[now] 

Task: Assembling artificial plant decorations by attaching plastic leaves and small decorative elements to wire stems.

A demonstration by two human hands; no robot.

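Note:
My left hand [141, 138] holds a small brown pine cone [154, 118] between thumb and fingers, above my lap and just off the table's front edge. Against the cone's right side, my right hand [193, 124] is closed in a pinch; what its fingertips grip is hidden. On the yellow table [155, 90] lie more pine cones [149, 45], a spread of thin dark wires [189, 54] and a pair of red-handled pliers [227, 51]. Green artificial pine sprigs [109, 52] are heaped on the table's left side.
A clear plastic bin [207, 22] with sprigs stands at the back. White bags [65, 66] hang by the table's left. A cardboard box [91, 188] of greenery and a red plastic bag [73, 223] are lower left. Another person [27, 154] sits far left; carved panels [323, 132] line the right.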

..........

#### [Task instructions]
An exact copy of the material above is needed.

#### [The answer]
[now] 

Task: Assembling artificial plant decorations by attaching plastic leaves and small decorative elements to wire stems.

A demonstration by two human hands; no robot.

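Note:
My left hand [141, 138] holds a small brown pine cone [154, 118] between thumb and fingers, above my lap and just off the table's front edge. Against the cone's right side, my right hand [193, 124] is closed in a pinch; what its fingertips grip is hidden. On the yellow table [155, 90] lie more pine cones [149, 45], a spread of thin dark wires [189, 54] and a pair of red-handled pliers [227, 51]. Green artificial pine sprigs [109, 52] are heaped on the table's left side.
A clear plastic bin [207, 22] with sprigs stands at the back. White bags [65, 66] hang by the table's left. A cardboard box [91, 188] of greenery and a red plastic bag [73, 223] are lower left. Another person [27, 154] sits far left; carved panels [323, 132] line the right.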

This exercise has now been finished.